- Directed by: Alyscia Cunningham
- Written by: Alyscia Cunningham
- Produced by: Alyscia Cunningham
- Starring: Various interviewees
- Release date: 2019;
- Running time: 29 minutes
- Country: United States
- Language: English

= I Am More Than My Hair =

I Am More Than My Hair is a documentary film and photography book created by Alyscia Cunningham, released in 2019. The project features interviews with females who have experienced hair loss (alopecia) due to a health-related condition and their journeys of self-empowerment to see beauty beyond the media's standards.

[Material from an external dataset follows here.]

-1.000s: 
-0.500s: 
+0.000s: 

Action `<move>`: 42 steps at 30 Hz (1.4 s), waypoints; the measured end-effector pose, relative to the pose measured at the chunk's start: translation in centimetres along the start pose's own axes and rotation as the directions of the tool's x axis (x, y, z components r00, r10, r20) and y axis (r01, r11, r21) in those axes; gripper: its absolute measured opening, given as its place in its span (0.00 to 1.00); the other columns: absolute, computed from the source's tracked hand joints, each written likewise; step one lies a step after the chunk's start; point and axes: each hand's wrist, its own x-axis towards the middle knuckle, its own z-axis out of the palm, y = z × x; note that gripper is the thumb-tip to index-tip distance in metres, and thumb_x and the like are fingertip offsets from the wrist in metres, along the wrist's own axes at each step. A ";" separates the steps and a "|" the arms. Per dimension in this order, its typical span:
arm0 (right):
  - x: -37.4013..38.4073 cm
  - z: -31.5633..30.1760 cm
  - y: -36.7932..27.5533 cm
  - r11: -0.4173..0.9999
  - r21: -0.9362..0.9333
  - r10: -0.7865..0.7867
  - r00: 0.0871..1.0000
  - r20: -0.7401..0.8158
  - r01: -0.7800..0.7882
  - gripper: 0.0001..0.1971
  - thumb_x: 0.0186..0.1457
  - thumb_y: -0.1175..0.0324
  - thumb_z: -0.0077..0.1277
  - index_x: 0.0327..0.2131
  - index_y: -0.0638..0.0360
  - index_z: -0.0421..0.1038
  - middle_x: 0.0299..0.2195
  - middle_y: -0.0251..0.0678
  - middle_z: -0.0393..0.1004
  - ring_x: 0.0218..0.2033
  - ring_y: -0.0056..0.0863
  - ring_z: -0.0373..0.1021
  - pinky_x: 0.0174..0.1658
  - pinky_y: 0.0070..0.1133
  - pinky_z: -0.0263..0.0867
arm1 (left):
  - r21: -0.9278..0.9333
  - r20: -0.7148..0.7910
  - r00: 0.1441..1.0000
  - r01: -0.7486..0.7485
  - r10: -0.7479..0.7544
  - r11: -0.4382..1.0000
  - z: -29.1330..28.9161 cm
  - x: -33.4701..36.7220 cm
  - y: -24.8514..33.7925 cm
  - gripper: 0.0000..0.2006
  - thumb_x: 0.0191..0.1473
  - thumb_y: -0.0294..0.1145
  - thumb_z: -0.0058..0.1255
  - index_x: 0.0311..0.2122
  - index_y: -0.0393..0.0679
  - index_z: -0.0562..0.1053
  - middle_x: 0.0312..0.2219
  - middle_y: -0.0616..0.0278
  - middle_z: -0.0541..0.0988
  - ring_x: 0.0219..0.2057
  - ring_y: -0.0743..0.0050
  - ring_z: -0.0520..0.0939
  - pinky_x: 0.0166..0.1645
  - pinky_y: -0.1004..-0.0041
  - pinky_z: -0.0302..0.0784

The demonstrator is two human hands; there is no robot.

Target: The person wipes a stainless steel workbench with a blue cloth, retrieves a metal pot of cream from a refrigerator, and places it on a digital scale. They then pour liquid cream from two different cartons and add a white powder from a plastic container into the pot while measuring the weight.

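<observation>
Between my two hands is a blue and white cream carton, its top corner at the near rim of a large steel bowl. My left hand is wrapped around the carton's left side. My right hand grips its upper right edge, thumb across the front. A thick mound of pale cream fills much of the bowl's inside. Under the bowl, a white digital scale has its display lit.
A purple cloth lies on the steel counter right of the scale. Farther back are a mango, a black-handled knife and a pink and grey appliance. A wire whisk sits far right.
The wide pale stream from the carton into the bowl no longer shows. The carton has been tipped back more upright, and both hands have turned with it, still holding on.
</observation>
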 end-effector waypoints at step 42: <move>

The documentary won Best Documentary Short award at the Through Women’s Eyes’ International Film Festival 2020.

== Overview ==
The film includes interviews with women and girls who lost their hair due to health-related conditions, including autoimmune, chemotherapy, and other medical conditions, or cut their hair in solidarity of a loved one. It documents their personal stories and how they learned to embrace their identities without conforming to the conventional standards of beauty often promoted by mainstream media.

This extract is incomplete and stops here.